The polity of drivers

And this is why discussing car usage solely in terms of transport is so pointless. Virtual Nations are in general stupid, but “people with cars” actually do effectively make a virtual nation. To be a citizen of Great Britain you don’t need much paperwork, but to be a citizen of the nation of car drivers you have to register yourself with the bureaucracy and keep your information with them up to date. Because you own an expensive piece of equipment that the state knows all about, you have something that they can easily take from you as a punishment. In fact, they can take it even without going through the endless palaver of a court case. In the last few years, you are even required to constantly display your identification which can be recognised and logged by cameras and computers, so the state for much of the time knows exactly where you are.

I used to find this outrageous, and it is still not my preferred way for a government to govern a country effectively. But it is a way to govern a country, and, unlike Great Britain, the country of British car-drivers is actually governed.

But what about the objection to virtual nations? The virtual nation of car-drivers is not a true province, like Wales or Texas, but it is physically separated from the rest of the nation. That is the point of suburbia, of the windy housing estates full of dead ends, with no amenities and no through roads. If you drive a car, you can quite easily have a home that is not accessible to anyone without a car. When you do have to venture among the savages, you do so in a metal box with a lockable door.

Cartoon by Dave Walker

The above image is taken from a 2020 twitter thread by @JonnyAnstead. It is an excellently written thread, and makes perfect sense if you ignore the question of crime. In the absence of that key item, he is left to think that all these car-centric features are either a mistake, or some weird conspiracy of car manufacturers or road builders. In reality there is massive demand for housing in this form, because it permits the buyers to immigrate into the virtual nation of car drivers. As I tweeted at the time, “The cars vs people question is just another aspect of the central issue: the biggest value of a car is that it enables you to stay away from the people who don’t have cars.”

The alternative to cars

There are reasonable alternatives to cars for transport (in a lot of cases, anyway), but we need an alternative to cars as a safe virtual nation to live in.

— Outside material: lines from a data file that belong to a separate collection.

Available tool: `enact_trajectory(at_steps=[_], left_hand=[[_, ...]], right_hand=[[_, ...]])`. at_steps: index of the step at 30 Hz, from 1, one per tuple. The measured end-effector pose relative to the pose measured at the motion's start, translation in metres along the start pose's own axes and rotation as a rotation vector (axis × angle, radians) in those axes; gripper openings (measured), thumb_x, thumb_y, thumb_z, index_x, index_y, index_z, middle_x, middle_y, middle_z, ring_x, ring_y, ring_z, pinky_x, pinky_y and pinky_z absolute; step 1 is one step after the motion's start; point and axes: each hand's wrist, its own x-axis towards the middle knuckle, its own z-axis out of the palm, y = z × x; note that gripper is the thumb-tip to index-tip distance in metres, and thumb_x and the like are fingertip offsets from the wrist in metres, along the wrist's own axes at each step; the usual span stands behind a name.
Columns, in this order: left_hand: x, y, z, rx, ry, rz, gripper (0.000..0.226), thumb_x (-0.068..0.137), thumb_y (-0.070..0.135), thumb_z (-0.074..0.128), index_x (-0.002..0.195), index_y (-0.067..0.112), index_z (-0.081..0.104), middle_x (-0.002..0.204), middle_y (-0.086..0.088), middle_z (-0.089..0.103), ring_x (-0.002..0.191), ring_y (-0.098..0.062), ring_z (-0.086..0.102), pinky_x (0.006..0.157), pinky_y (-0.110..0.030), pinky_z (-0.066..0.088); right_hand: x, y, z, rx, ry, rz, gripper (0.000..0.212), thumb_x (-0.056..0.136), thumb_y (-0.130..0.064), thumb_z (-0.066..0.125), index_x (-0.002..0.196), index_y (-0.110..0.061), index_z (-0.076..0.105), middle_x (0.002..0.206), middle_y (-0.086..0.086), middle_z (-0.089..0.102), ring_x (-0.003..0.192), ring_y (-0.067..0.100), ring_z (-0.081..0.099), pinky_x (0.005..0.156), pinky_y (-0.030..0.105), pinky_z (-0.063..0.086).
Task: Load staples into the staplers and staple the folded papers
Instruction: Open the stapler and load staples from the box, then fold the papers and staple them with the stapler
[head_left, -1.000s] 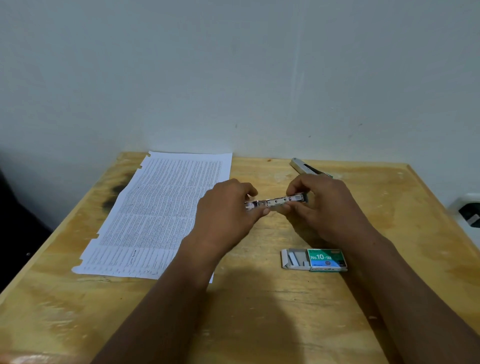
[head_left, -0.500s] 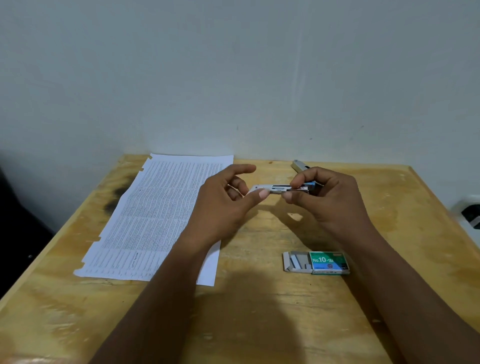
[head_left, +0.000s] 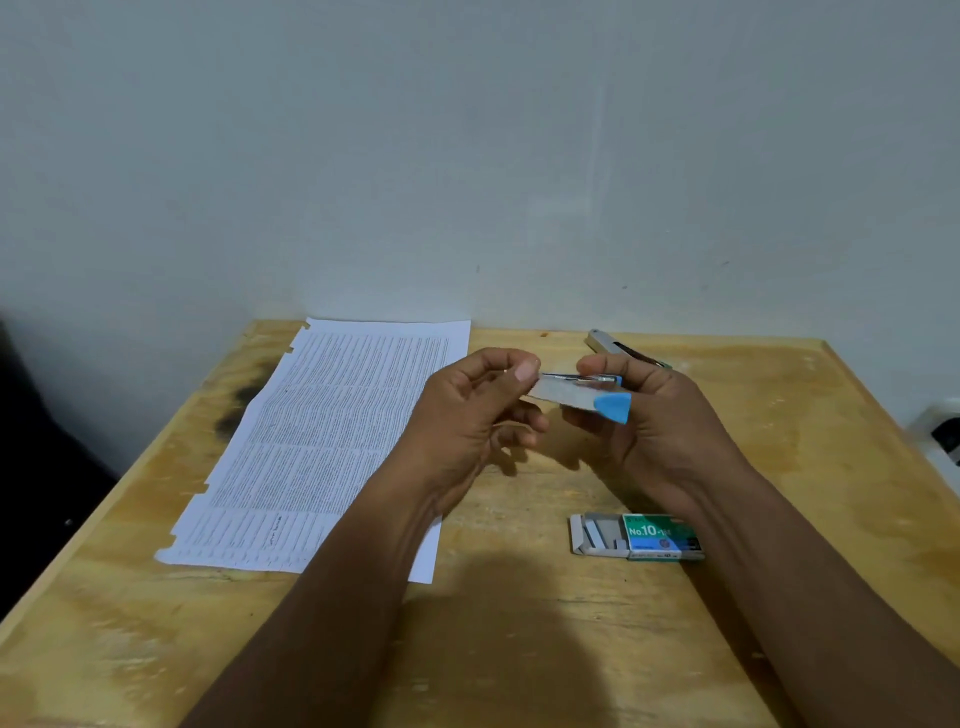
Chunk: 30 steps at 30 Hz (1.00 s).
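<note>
A small silver stapler with a blue end is held in the air above the wooden table. My left hand pinches its left end with thumb and fingers. My right hand grips its right, blue end. A second grey stapler lies at the table's back edge, partly hidden behind my right hand. An open green box of staples lies on the table below my right wrist, with staple strips showing at its left. Printed papers lie flat on the left half of the table.
A white wall rises right behind the table. At the far right edge a white socket with a black plug shows beside the table. A dark scorch mark stains the wood left of the papers.
Both hands have lifted the stapler and turned it, so its flat silver side and blue end now face me. The left fingers have closed back onto its left end.
</note>
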Motion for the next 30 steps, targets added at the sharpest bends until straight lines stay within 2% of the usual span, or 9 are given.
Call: enact_trajectory(at_steps=[4,9,12,15,17,19,24,27,30], left_hand=[[0.005,-0.001,0.001,0.01,0.23,0.162,0.023,0.078,0.028,0.078,0.091,0.009,0.075,0.071,-0.006,0.069,0.057,-0.015,0.066,0.054,-0.023,0.056],[0.001,-0.009,0.002,0.417,0.303,0.283,0.012,0.084,0.03,0.081,0.09,0.02,0.076,0.075,0.005,0.074,0.067,-0.005,0.067,0.064,-0.025,0.055],[0.004,-0.012,-0.004,0.802,0.349,0.295,0.038,0.083,0.062,0.071,0.108,0.034,0.068,0.097,0.012,0.072,0.095,0.001,0.062,0.084,-0.028,0.047],[0.005,-0.01,-0.02,1.387,0.471,0.094,0.084,0.081,0.089,0.036,0.141,0.032,0.05,0.144,-0.001,0.054,0.136,-0.024,0.044,0.111,-0.05,0.031],[0.003,-0.009,-0.028,1.571,0.47,-0.095,0.094,0.079,0.091,0.034,0.149,0.027,0.041,0.157,-0.01,0.038,0.145,-0.034,0.031,0.114,-0.054,0.025],[0.001,-0.011,-0.033,1.641,0.425,-0.149,0.088,0.081,0.085,0.043,0.147,0.026,0.043,0.155,-0.011,0.038,0.143,-0.035,0.033,0.112,-0.051,0.029],[-0.001,-0.009,-0.02,1.608,0.436,0.039,0.048,0.09,0.06,0.058,0.118,0.021,0.065,0.121,-0.003,0.063,0.114,-0.028,0.056,0.086,-0.04,0.048],[-0.004,-0.007,-0.009,1.538,0.497,0.137,0.022,0.092,0.035,0.057,0.095,0.018,0.07,0.095,0.001,0.069,0.092,-0.025,0.065,0.074,-0.036,0.053],[-0.013,0.001,-0.002,1.428,0.594,0.245,0.017,0.094,0.031,0.057,0.087,0.021,0.069,0.084,0.007,0.07,0.078,-0.018,0.066,0.065,-0.031,0.049]], right_hand=[[-0.002,-0.003,-0.002,0.28,-0.151,0.027,0.036,0.083,-0.016,0.064,0.114,0.003,0.067,0.106,0.019,0.07,0.095,0.03,0.07,0.083,0.037,0.06],[0.001,0.008,0.006,-0.172,0.073,-0.157,0.034,0.079,-0.03,0.077,0.107,-0.012,0.074,0.102,0.009,0.077,0.101,0.025,0.072,0.087,0.036,0.057],[0.001,0.004,0.003,-0.269,0.143,-0.28,0.023,0.081,-0.027,0.077,0.1,-0.016,0.076,0.096,0.005,0.078,0.094,0.021,0.074,0.083,0.033,0.058],[0.003,-0.002,-0.005,-0.286,0.185,-0.348,0.024,0.079,-0.026,0.079,0.1,-0.015,0.076,0.094,0.006,0.077,0.089,0.019,0.074,0.083,0.033,0.058],[0.003,-0.003,-0.008,-0.222,0.211,-0.327,0.027,0.076,-0.03,0.08,0.098,-0.015,0.077,0.098,0.011,0.076,0.09,0.02,0.072,0.083,0.034,0.058],[0.005,-0.006,-0.009,-0.052,0.217,-0.263,0.021,0.079,-0.029,0.078,0.094,-0.014,0.076,0.095,0.011,0.077,0.092,0.023,0.07,0.084,0.036,0.057],[0.004,-0.011,-0.008,0.261,0.188,-0.078,0.025,0.09,-0.017,0.064,0.113,-0.005,0.065,0.086,0.009,0.063,0.076,0.023,0.066,0.076,0.039,0.06],[0.003,-0.007,-0.007,0.093,0.128,-0.008,0.021,0.091,-0.012,0.057,0.111,-0.009,0.064,0.073,0.008,0.053,0.057,0.019,0.055,0.051,0.031,0.049],[0.004,-0.003,-0.006,-0.04,0.067,0.003,0.022,0.091,-0.009,0.059,0.112,-0.007,0.065,0.075,0.01,0.05,0.054,0.018,0.05,0.044,0.028,0.039]])
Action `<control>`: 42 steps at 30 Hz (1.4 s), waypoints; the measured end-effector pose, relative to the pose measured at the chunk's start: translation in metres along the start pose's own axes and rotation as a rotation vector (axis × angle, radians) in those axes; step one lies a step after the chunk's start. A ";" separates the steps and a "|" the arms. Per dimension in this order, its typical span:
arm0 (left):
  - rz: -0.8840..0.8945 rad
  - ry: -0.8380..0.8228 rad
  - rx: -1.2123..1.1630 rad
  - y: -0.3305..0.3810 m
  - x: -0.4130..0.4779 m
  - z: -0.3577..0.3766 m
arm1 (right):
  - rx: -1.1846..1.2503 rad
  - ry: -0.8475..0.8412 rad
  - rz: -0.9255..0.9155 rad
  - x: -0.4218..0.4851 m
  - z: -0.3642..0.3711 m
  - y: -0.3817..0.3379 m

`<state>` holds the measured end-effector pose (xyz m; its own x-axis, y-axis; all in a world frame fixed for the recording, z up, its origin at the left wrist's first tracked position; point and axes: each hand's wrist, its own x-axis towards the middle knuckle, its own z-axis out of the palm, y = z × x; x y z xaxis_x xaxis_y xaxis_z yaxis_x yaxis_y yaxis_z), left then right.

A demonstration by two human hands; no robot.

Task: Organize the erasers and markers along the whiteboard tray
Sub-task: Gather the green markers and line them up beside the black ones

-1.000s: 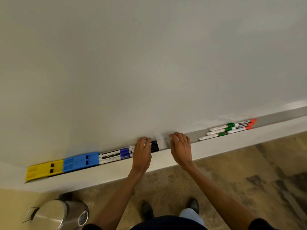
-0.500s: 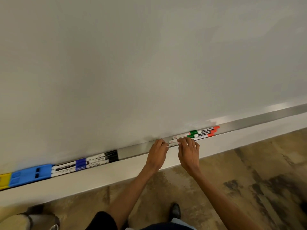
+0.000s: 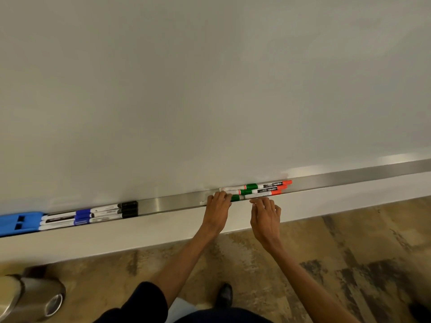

If you want a society that is not centred on the car, for everyone who can afford one, then put the criminals in prison. That’s it, end of tweet.

OK, this isn’t a tweet I suppose. How exactly to put the criminals in prison is a somewhat bigger question, but it has to be done. I have written about it many times, but, aside from the post linked already, there is this one, where I mention how it should be, and this one, where I describe how it is today. The police and court system is just too inefficient to function. Issues like antiracism, sentimentality, checklist culture have all have their impact, but I don’t think there is any one cause. It has just got steadily less efficient because it was allowed to, and it probably has to be scrapped and rebuilt from scratch. “Tough on crime” politics is totally useless, because no politician inside the system can actually admit how bad things are, so they always rely on showy but incremental items that have negligible practical effect.

Update: Did a little editing that I should have done before posting. Also, the discussions of town planning that this post arose from were referring to Britain; I didn’t generalise to the US. But Candide tweeted: Uhm. What do you think white flight was if not mass emigration to the nation of America-with-cars? — which seems pretty persuasive to me.